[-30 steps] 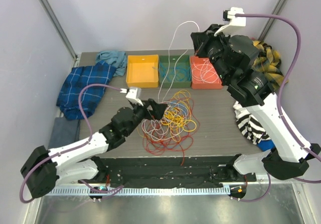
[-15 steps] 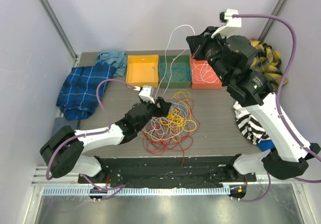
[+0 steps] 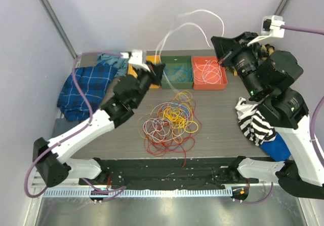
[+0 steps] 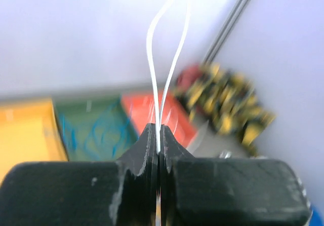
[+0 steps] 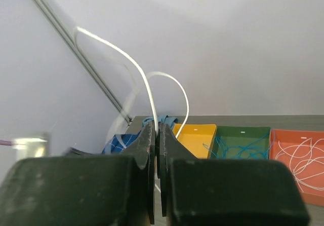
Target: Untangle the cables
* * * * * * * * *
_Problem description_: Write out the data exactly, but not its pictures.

_Solution for this problem_:
[-30 steps] 
[-15 steps] 
[+0 steps] 
[+0 steps] 
[+0 steps] 
Target: Untangle the cables

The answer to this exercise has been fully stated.